Over a year ago I asked people that I
know in Orman's circle to show me an actual strategy toward
winning this election – where the votes had to come from, both in
geography and in voter profile. They couldn't do it then and I bet
they wouldn't be able to do it now. Orman isn't running a campaign so
much as a crusade, the arguments for which he sees as self-evident,
and that it is only fear or force of habit that prevents people from
acknowledging the obvious truth of his analysis and flocking to his
side. And as his message continues not to resonate, and as this
flocking continues not to occur, his argument for it gets more
annoyed-sounding and shrill.
And this brings me to my main objection
to Orman's project: his inveterate “bothsides-ism”. He claims
that the problem with our politics is partisanship between the two
parties (he compares it to the Hatfields vs. McCoys) and that the
choice between Democrats and Republicans is the choice between
“shingles and the flu.” It's hard for me to express how tone-deaf
I find this framing. I bring this fairly famous quote from Norman
Ornstein and Thomas Mann, from 2012:
The GOP has become
an insurgent outlier in American politics. It is ideologically
extreme; scornful of compromise; unmoved by conventional
understanding of facts, evidence and science; and dismissive of the
legitimacy of its political opposition.
The difference between the two parties
is evidenced in the behavior of the two major party candidates in the
Kansas gubernatorial election this year: Kobach is doubling down on
his Trumpian message in the hopes of winning narrowly by motivating
his base, while Kelly is attempting to appeal across the political
spectrum, as evidenced by her recruiting of endorsements from dozens
of former Republican elected officials.
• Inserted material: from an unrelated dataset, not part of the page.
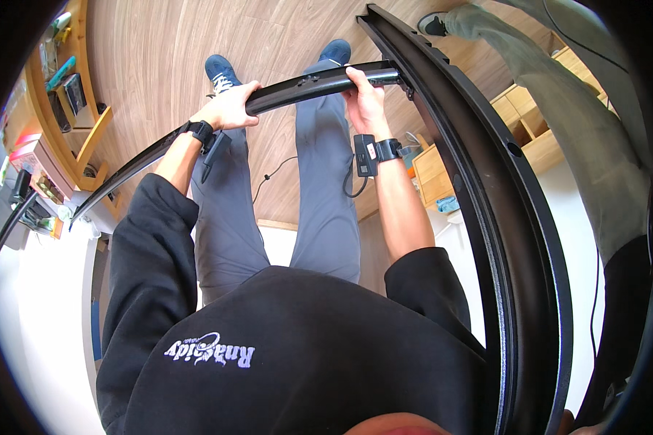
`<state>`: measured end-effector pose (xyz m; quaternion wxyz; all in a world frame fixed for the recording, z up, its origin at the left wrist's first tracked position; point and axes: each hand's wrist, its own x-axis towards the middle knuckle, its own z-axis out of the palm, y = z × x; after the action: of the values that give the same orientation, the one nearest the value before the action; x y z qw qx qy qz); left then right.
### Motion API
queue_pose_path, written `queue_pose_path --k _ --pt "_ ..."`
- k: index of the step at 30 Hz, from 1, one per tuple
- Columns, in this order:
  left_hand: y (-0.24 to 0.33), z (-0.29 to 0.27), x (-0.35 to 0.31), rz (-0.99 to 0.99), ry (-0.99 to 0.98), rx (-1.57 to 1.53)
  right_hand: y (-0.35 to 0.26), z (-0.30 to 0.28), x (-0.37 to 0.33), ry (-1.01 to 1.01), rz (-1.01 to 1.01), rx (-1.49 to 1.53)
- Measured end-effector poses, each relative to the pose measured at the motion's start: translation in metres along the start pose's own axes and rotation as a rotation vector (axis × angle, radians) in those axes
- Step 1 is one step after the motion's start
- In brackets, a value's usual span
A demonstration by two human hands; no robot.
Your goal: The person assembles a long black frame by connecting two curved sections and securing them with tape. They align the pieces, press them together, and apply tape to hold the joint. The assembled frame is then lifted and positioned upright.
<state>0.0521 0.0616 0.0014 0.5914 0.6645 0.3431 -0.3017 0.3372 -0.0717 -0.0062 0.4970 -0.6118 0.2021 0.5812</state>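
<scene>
Bar [290,93], long and black, is near twelve o'clock, held by both the left hand [228,107] and right hand [364,100], its end at one o'clock by the big black beam [497,192]; I cannot tell if they are joined. If the hands let it twist, that end might slip and drop on a shoe [335,51] at twelve o'clock. Past the beam, another person's leg [551,98] at two o'clock might get bumped if the beam tips.

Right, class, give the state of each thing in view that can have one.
Glossy black bar: held two-handed; right-end fastening unclear
Left hand: closed on the bar
Right hand: closed on the bar
Black channel beam: channel side exposed
Left wrist device: strapped on
Right wrist device: strapped on
Blue sneakers: worn
</scene>
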Motion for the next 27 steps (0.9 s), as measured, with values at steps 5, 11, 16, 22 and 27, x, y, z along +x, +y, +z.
queue_pose_path --k 5,11,16,22,27 --pt "0.005 -0.004 -0.003 -0.026 -0.015 -0.015 0.000 -0.001 0.000 -0.015 0.001 0.018" --pt "0.004 -0.005 -0.005 -0.002 -0.028 -0.040 0.001 -0.005 0.001 -0.029 0.010 0.033" --pt "0.001 -0.001 0.002 -0.023 -0.051 -0.037 0.000 -0.008 0.003 -0.034 0.008 0.048" --pt "0.004 0.004 0.003 -0.004 -0.039 -0.016 0.003 -0.020 0.004 -0.048 0.022 0.073" --pt "0.011 0.006 -0.001 -0.026 0.009 0.029 0.000 -0.033 0.003 -0.128 0.069 0.071"
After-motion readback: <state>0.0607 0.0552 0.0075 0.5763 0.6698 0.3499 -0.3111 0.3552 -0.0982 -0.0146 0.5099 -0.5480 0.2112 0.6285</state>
Even in Orman's book his
examples of partisan gamesmanship are one-sided – a dozen
examples from the Republicans and one or two examples from the
Democrats, and that's his example of “both-sides.”
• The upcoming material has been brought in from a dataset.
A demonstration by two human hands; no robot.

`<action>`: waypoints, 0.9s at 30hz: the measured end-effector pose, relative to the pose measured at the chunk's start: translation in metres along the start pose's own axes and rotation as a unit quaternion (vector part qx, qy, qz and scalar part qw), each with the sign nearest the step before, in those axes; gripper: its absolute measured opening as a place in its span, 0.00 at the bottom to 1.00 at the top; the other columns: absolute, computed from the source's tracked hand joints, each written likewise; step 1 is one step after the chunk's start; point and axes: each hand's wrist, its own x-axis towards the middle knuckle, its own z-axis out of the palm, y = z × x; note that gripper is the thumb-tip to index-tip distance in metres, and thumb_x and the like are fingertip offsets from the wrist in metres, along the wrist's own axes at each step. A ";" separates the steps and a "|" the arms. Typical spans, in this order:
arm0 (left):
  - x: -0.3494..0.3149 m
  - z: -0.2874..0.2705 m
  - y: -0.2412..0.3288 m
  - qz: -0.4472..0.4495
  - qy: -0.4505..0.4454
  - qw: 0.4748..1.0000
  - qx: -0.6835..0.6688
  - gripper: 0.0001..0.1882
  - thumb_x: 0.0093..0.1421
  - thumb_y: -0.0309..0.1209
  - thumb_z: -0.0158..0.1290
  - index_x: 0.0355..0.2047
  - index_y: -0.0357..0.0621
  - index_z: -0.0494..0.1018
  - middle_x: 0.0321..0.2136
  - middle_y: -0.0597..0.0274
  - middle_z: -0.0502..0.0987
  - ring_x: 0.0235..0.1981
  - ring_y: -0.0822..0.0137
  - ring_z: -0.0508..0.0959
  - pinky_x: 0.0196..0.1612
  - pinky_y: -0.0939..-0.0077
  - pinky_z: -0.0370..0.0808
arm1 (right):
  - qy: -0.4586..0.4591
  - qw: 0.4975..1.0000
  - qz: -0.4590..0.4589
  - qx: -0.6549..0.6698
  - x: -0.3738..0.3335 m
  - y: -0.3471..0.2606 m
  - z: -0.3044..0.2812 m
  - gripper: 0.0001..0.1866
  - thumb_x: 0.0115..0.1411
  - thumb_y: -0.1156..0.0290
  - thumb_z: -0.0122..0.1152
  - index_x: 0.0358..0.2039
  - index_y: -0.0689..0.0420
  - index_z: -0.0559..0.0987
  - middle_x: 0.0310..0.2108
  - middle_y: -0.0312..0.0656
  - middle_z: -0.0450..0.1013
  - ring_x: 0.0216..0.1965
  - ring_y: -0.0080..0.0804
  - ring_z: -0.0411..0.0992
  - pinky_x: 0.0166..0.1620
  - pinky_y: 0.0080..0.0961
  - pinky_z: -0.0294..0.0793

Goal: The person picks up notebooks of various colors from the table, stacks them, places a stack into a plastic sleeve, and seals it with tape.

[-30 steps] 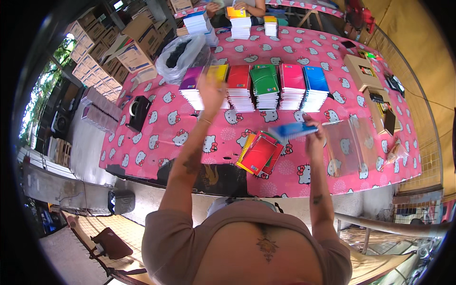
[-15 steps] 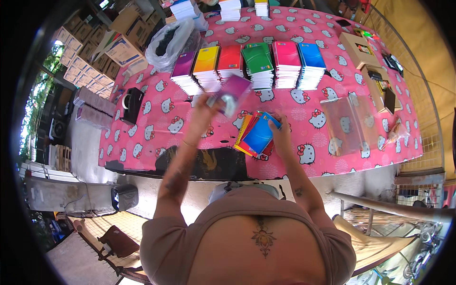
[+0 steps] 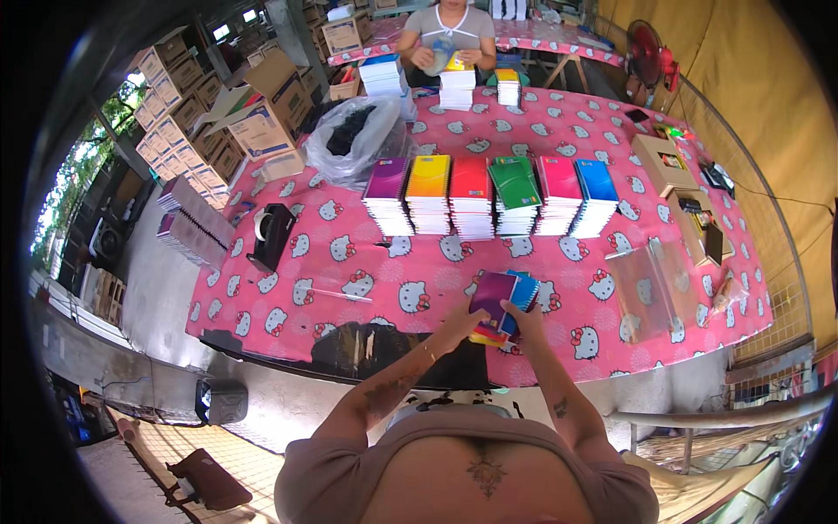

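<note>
The left hand (image 3: 463, 323) and the right hand (image 3: 524, 327) held a small bundle of notebooks with bright, shiny covers (image 3: 493, 301) between them. The bundle was by the near edge of the long table with a pink cartoon-cat cloth (image 3: 559, 367), a bit right of the middle of that edge. I could not tell if it touched the cloth or was just above it. Both grips were narrow: the left fingers closed on the lower left side, and the right hand closed on the lower right side. A purple notebook with a smooth cover (image 3: 497, 286) lay on top, a blue notebook with a pale wire coil (image 3: 524, 293) stuck out to its right, and a yellow edge peeked out below. The bundle looked light, easy for two hands. The covers seemed stiff enough to stay flat, but the pages inside would bend. Shiny covers could slide on each other, so a loose grip might let the bundle fan out. The best hold would be on the two sides, thumbs on top and fingers under, pressing gently. The coils looked springy and could catch or get squashed. Farther in, toward the far edge, six tall stacks of colored notebooks (image 3: 470, 179) stood in a row.
</note>
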 end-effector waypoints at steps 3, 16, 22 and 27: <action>-0.051 -0.040 -0.008 0.049 -0.074 0.996 -0.006 0.36 0.56 0.23 0.53 0.65 0.38 0.56 0.60 0.51 0.65 0.58 0.63 0.69 0.58 0.64 0.70 | -0.046 0.996 0.045 0.055 -0.023 -0.011 0.029 0.27 0.50 0.73 0.69 0.50 0.61 0.70 0.42 0.46 0.76 0.37 0.34 0.78 0.44 0.35 0.82; -0.151 -0.148 0.037 0.251 -0.091 0.951 0.153 0.40 0.48 0.25 0.67 0.60 0.43 0.61 0.55 0.51 0.70 0.59 0.61 0.72 0.61 0.61 0.68 | -0.215 0.968 -0.132 0.012 -0.134 0.038 0.142 0.53 0.55 0.50 0.68 0.72 0.57 0.48 0.67 0.49 0.56 0.67 0.41 0.58 0.65 0.40 0.59; -0.109 -0.161 -0.042 0.259 -0.100 0.956 0.094 0.47 0.48 0.26 0.71 0.62 0.44 0.53 0.55 0.56 0.69 0.57 0.64 0.72 0.58 0.67 0.72 | -0.116 0.946 -0.281 -0.116 -0.092 0.138 0.133 0.61 0.41 0.69 0.83 0.71 0.56 0.51 0.63 0.49 0.59 0.66 0.40 0.58 0.66 0.38 0.60; -0.096 -0.167 -0.035 0.233 -0.131 0.962 0.045 0.52 0.46 0.31 0.73 0.65 0.41 0.50 0.56 0.55 0.68 0.58 0.63 0.71 0.59 0.65 0.71 | -0.114 0.936 -0.322 -0.082 -0.083 0.135 0.158 0.62 0.43 0.72 0.81 0.72 0.53 0.48 0.59 0.45 0.63 0.62 0.39 0.62 0.64 0.38 0.64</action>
(Even Orman's argument that he would be
uniquely positioned to “get things done” in Topeka ring false.
Kelly has relationships with people there and will be able to leverage
whatever remnants of the Dem-Mod R coalition there are to
get things through. Orman, having no base in the legislature, and no
one there having supported him – Doll would be lieutenant governor
- means that neither party will have any reason to help him succeed.)
It needs to be stated clearly: the
reason the political system isn't working is because the Republican
party has been taken over by extreme conservatives who play the
hardest of hardball politics and will break any norm in pursuit of
their goals. Democrats still believe in bipartisanship (as evidenced
by Kelly's strategy) and norms and that's one of the reasons they've
been at such a disadvantage. The fact that some Democrats are moving
left or are objecting loudly to Republican tactics is not evidence of both-sides-ism, and anyone – including Greg Orman – who thinks
that both sides are equally at fault ("shingles vs. flu") in the current state of our
politics is either willfully blind or just not a very good analyst of
politics.
I told Orman a year ago that if he ran
as a Dem he had a very good chance of being the next governor. I
think he would have been fine in that role. He chose not to do that,
and the reasons for that decision, and the arguments he makes in
support of it are, in my opinion, themselves disqualifying. His
political career (as a candidate) in Kansas will end in three weeks,
and his campaign will go into the pile of “it seemed like a good
idea at the time” - even though in this case, it didn't.